A construção da Arena Pernambuco está fora do prazo? As obras estão avançando dentro do que foi estimado. Em abril de 2011, apresentamos à Fifa um plano de aceleração das obras, que está sendo executado dentro do proposto. Entregaremos a arena na data limite para a utilização do estádio na Copa das Confederações: em fevereiro.

A melhor herança da Copa para o Recife será o estádio ou as obras ao seu redor? A Cidade da Copa é o maior legado que o torneio deixará para o Brasil. Não tem nada parecido nas outras cidades. As outras estão apenas construindo ou reformando estádios. Nós estamos criando um vetor de crescimento urbano em uma região metropolitana adensada e um sistema viário para vincular esse novo polo ao sistema viário metropolitano. É um legado que ficará para a população por gerações, envolvendo reforma do aeroporto, novas rodovias e investimentos no metrô. Se não fosse pela Copa do Mundo, não teríamos todos esses investimentos.

O estádio fica em outro município. Isso pode afastar o torcedor que mora no Recife? A capital tem três estádios de futebol: do Náutico, do Santa Cruz e do Sport. Todos estão localizados em bairros residenciais, pois a cidade cresceu muito. Quando foram construídos, há mais de 50 anos, não era assim. No caso do Náutico, a torcida está acostumada a ir ao estádio andando. A ideia de levar a Arena Pernambuco para longe do centro foi uma decisão do governo no sentido de desconcentrar o adensamento metropolitano. O importante é ter transporte seguro e rápido para o torcedor. O Náutico fez um contrato de 30 anos para levar seus jogos para lá, o Sport também está negociando um acordo. Do ponto de vista do futebol, o estádio desde já está totalmente viabilizado. Não há risco de se tornar um elefante branco. Além disso, quem administrar o estádio não vai querer só futebol o ano inteiro.
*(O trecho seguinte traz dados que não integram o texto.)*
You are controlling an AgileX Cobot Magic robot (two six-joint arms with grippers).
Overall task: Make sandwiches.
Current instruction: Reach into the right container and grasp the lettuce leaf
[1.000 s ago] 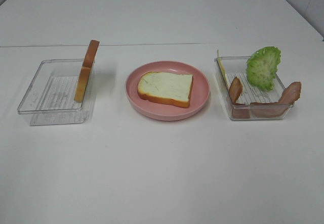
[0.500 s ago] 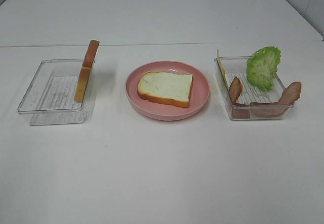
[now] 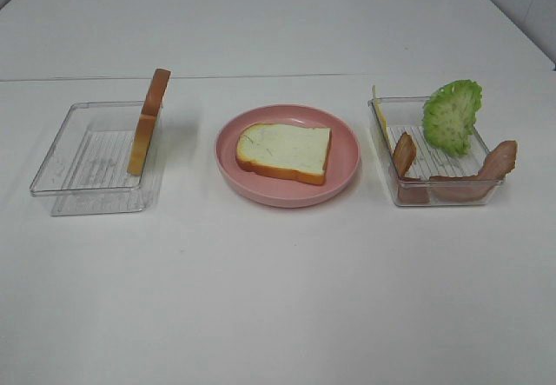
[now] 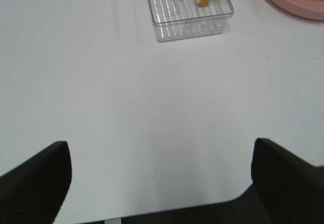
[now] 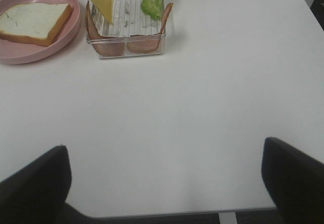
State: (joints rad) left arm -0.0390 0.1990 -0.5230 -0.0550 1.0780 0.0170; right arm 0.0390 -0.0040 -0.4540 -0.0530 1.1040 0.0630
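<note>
On the left, the left gripper (image 4: 159, 148) hangs over bare table with its jaws wide apart and empty, and the standing bread slice (image 3: 148, 133) leans on its edge in the left tray (image 3: 65, 155). In the middle the flat bread slice (image 3: 285, 150) lies on the pink plate (image 3: 287, 195). At the right the cheese (image 3: 380, 120), lettuce (image 3: 452, 117) and bacon (image 3: 486, 172) wait in the right tray (image 3: 432, 161), and the right gripper (image 5: 164, 148) is also spread open, holding nothing. Nothing has moved since a second ago, so I judge that the sandwich has only its base and the fillings come next.
</note>
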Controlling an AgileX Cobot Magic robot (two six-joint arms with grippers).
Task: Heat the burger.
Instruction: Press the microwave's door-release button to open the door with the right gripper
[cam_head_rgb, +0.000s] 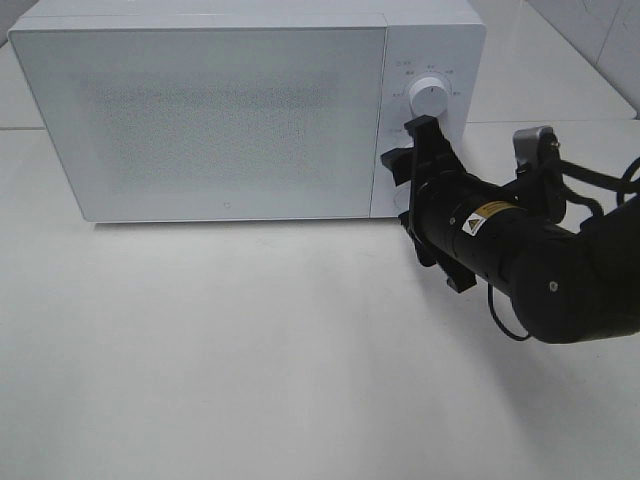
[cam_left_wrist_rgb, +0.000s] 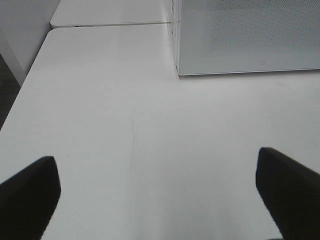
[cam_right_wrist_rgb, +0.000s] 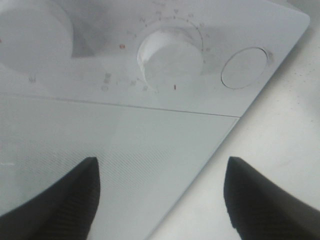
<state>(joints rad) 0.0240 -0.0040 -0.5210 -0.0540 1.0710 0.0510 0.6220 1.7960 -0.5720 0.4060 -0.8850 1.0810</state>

Eles querem datas para outros eventos que dão mais rentabilidade à arena, como shows e outros eventos.

Como estão as obras de acesso e a prevenção contra alagamentos, já que costuma chover muito em junho e julho? A BR 408 está sendo duplicada. Isso faz parte da nossa obrigação dentro do caderno de encargos da Fifa. É nosso dever recuperar as vias que levam à arena. Existe, sim, uma preocupação especial com as chuvas, não só em relação às rodovias, mas também na própria questão da drenagem do gramado.

A rede hoteleira do Recife está pronta para receber os visitantes? Em 2011, a Fifa identificou um déficit de hotéis de 4 e 5 estrelas na cidade. Hoje, porém, há cerca de vinte hotéis em reforma ou em construção na região metropolitana. Entre os 3 estrelas, não há problema. Podemos também receber turistas em transatlânticos ancorados no Porto do Recife, por exemplo.

Haverá metrô no estádio na Copa das Confederações? A linha está sendo ampliada para chegar a cerca de 1.600 metros da arena. Isso ficará pronto até fevereiro. Vamos instruir as pessoas a usar o metrô e depois pegar um ônibus circular até o estádio.

O governo cogita decretar feriado nos dias de jogos? Pretendemos adotar ponto facultativo e feriado escolar quando houver partidas em dias de semana. Isso vai ajudar muito o trânsito da cidade a funcionar, já que ainda temos um problema grande em termos de mobilidade urbana.